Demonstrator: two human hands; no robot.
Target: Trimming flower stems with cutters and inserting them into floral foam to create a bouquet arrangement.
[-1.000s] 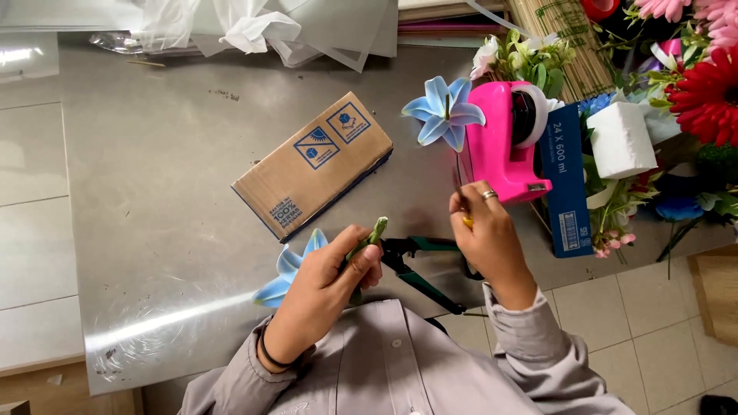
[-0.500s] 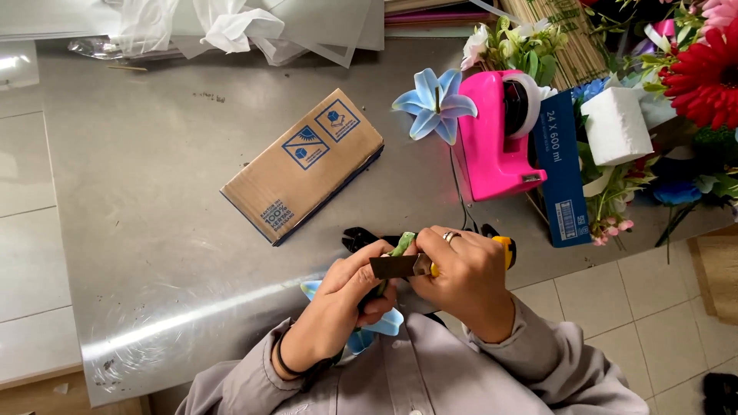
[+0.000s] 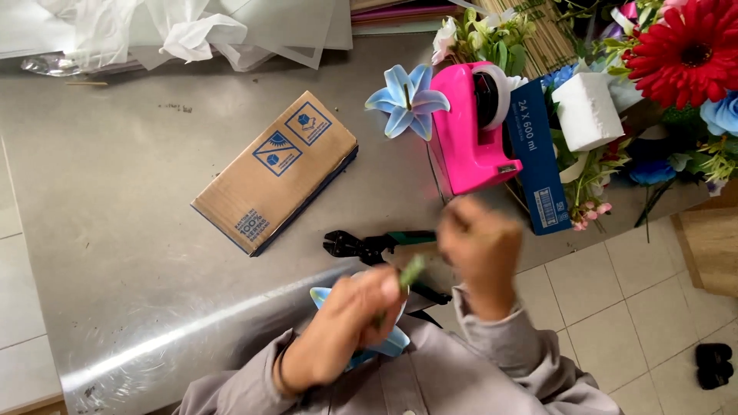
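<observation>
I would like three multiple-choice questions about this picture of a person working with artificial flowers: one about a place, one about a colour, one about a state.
1. Where does the cardboard box lie?
A. on the metal table, left of the tape dispenser
B. on the tiled floor
C. on top of the tape dispenser

2. What colour is the tape dispenser?
A. green
B. pink
C. black

3. What does the left hand hold?
A. nothing, it lies flat
B. the cutting pliers
C. a green stem of a blue flower

Answers: 1 A, the box rests flat on the steel surface, apart from the dispenser. 2 B, its body is bright pink. 3 C, the fingers close around the stem, while the pliers lie on the table.
</observation>
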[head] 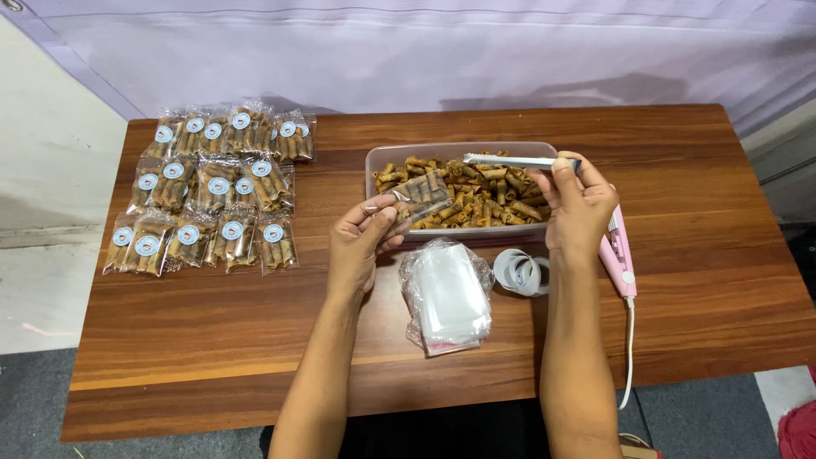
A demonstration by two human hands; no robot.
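Over the near-left corner of the tub (374, 161), left hand (361, 242) pinches a small clear bag (418, 194) partly filled with brown rolls (493, 200). Right hand (580, 204) grips metal tongs (510, 160), long axis pointing left toward the bag. Crinkly empty bags (446, 297), sticker roll (520, 272), pink sealer (619, 255), finished packs (212, 187) on wood table (680, 323).

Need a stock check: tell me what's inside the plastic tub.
The tub holds a heap of brown rolled snacks. The left hand and its small clear bag cover some; the bottom is hidden.
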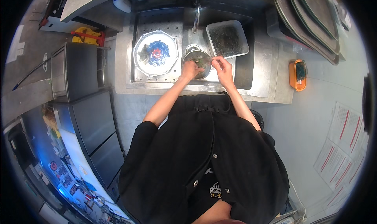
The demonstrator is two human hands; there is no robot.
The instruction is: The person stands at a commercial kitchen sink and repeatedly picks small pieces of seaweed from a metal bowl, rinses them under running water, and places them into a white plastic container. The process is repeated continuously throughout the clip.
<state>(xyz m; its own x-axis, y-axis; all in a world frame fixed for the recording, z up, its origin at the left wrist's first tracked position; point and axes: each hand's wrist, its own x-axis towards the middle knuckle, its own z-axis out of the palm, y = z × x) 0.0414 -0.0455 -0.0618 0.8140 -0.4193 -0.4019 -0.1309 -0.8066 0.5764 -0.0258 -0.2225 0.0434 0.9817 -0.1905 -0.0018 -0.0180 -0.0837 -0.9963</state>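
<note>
A round metal bowl (203,74) stands in the sink below the faucet (196,19), with green leafy sprigs (200,61) in it. My left hand (191,69) reaches over the bowl's left side, its fingers down at the greens. At the bowl's right rim my right hand (223,68) pinches a small piece of something, too small to name. Behind it, a clear plastic tub (244,53) holds a dark, wet mass. On the perforated steel drainboard to the left sits a white faceted plate (141,65) with a blue and red centre and a small greyish-green clump.
Large trays (306,26) lean at the upper right. An orange container (291,76) with a dark green scouring pad is mounted on the right. A white bottle (122,4) lies at the upper left. The deep sink basin (246,73) is on the right; steel cabinets (94,121) stand left.
</note>
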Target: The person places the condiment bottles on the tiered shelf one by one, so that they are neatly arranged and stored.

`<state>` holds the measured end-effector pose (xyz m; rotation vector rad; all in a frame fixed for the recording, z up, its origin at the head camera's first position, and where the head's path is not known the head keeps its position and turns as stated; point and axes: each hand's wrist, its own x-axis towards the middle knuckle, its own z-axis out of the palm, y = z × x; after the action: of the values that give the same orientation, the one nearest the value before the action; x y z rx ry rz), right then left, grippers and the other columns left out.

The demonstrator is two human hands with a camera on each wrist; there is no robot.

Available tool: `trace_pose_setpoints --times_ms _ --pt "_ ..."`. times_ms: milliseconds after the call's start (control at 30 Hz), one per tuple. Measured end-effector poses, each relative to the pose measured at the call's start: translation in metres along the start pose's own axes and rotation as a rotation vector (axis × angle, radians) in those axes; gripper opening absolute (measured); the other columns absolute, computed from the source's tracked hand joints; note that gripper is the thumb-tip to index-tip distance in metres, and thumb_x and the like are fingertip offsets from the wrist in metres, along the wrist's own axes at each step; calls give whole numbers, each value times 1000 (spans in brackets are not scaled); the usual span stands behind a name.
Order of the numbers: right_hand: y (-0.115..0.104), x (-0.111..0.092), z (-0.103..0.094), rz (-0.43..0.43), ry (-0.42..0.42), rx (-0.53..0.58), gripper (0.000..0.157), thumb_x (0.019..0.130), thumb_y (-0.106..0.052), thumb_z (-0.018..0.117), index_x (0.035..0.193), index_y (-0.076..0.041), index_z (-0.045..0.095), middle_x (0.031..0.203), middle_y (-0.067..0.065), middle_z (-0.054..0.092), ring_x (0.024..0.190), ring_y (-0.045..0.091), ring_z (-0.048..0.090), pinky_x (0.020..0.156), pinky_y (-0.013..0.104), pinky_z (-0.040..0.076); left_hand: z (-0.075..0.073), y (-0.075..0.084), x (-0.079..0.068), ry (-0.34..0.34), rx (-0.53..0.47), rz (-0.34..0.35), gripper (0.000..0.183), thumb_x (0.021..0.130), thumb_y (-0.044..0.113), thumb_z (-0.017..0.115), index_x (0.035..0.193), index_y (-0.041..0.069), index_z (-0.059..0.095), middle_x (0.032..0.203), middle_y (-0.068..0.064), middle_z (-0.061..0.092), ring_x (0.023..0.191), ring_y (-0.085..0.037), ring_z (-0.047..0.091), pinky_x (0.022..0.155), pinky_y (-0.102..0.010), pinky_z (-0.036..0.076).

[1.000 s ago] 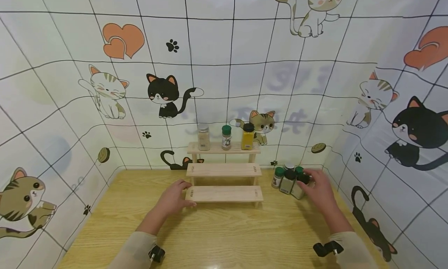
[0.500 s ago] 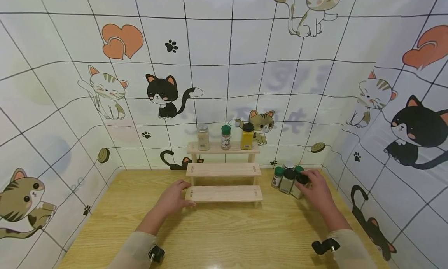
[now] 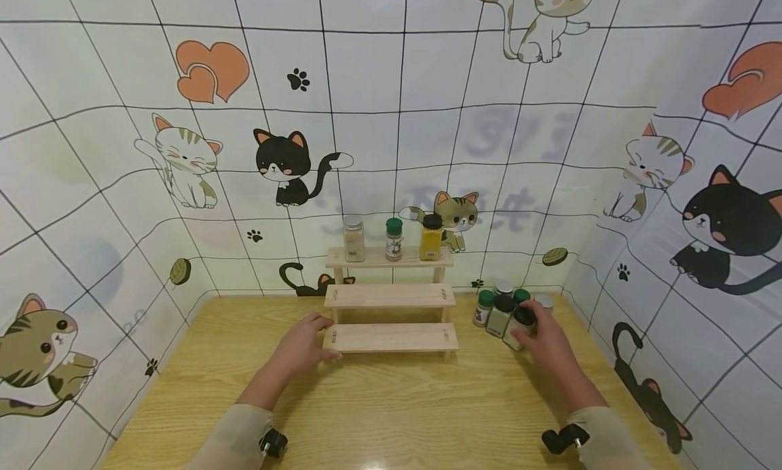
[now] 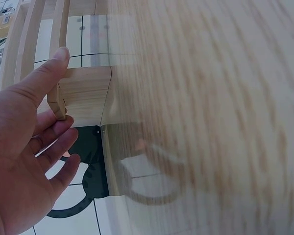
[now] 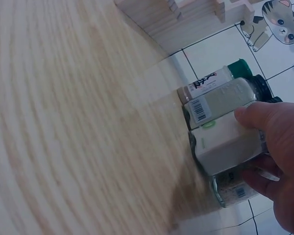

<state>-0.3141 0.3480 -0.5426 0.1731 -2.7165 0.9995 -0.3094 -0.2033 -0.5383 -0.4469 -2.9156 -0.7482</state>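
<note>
My left hand point(image 3: 301, 346) holds the left end of the lowest board of a three-step wooden rack point(image 3: 391, 338). In the left wrist view, the thumb lies over the board's end point(image 4: 58, 100) with fingertips at its other side. At the right, my right hand point(image 3: 548, 337) grips a black-lidded spice jar point(image 3: 514, 334) that stands at the front of a cluster. In the right wrist view, thumb and fingers lie on opposite sides of this jar point(image 5: 228, 142) with pale contents. Touching it is another black-lidded jar point(image 3: 501, 315); a green-lidded jar point(image 3: 483, 308) stands farther left.
On the top step stand a clear-lidded jar point(image 3: 354, 239), a green-lidded jar point(image 3: 394, 240) and a yellow jar point(image 3: 430, 239) with a black lid. More jars, one grey-lidded point(image 3: 544, 303), stand behind the right hand. A cat-patterned wall covering point(image 3: 366, 137) encloses the wooden table point(image 3: 391, 402).
My right hand has shifted slightly left and toward me at the black-lidded jar, uncovering a grey-lidded jar behind it. The left hand stays on the rack.
</note>
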Motion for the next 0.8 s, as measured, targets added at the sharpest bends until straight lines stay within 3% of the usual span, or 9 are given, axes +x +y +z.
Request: trace_pose_setpoints --times_ms 267,467,600,800 --pt "5 -2 5 -5 20 36 66 102 -12 82 157 -7 46 142 34 61 106 43 68 81 53 58 0 0 0 5 -8 8 72 81 37 102 137 3 72 130 -9 67 121 -36 68 103 -57 58" --pt "1 -6 5 -22 32 80 66 102 -10 82 159 -9 50 134 28 64 107 42 70 79 49 62 4 -3 0 6 -5 4 72 81 39 102 138 5 72 132 -9 67 124 -36 68 105 -56 57" --pt "-1 -6 4 -32 89 90 66 101 -9 83 160 -9 53 121 21 66 100 34 68 75 35 60 4 -4 -1 4 -11 2 73 81 39 102 138 5 72 134 -9 67 125 -36 68 106 -56 57" --pt "-12 -2 0 -72 184 166 65 101 -8 82 160 -10 54 137 20 63 107 36 67 76 21 56 3 -3 -1 6 -20 6 72 81 38 101 138 5 72 135 -10 67 126 -37 67 106 -57 57"
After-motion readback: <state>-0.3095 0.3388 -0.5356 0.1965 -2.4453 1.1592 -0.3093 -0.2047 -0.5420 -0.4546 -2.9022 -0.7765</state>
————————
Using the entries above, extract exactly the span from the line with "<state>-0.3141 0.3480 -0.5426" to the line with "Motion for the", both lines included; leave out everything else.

<state>-0.3141 0.3480 -0.5426 0.1731 -2.7165 0.9995 -0.3094 -0.2033 -0.5383 -0.4469 -2.9156 -0.7482</state>
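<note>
My left hand point(image 3: 301, 346) holds the left end of the lowest board of a three-step wooden rack point(image 3: 391, 338). In the left wrist view, the thumb lies over the board's end point(image 4: 58, 100) with fingertips at its other side. At the right, my right hand point(image 3: 548, 337) grips a black-lidded spice jar point(image 3: 514, 334) that stands at the front of a cluster. In the right wrist view, thumb and fingers lie on opposite sides of this jar point(image 5: 228, 142) with pale contents. Touching it is another black-lidded jar point(image 3: 501, 315); a green-lidded jar point(image 3: 483, 308) stands farther left.
On the top step stand a clear-lidded jar point(image 3: 354, 239), a green-lidded jar point(image 3: 394, 240) and a yellow jar point(image 3: 430, 239) with a black lid. More jars, one grey-lidded point(image 3: 544, 303), stand behind the right hand. A cat-patterned wall covering point(image 3: 366, 137) encloses the wooden table point(image 3: 391, 402).
My right hand has shifted slightly left and toward me at the black-lidded jar, uncovering a grey-lidded jar behind it. The left hand stays on the rack.
</note>
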Motion for the next 0.8 s, as measured, targets added at the sharpest bends until straight lines stay within 3% of the usual span, or 9 are given, axes +x +y +z.

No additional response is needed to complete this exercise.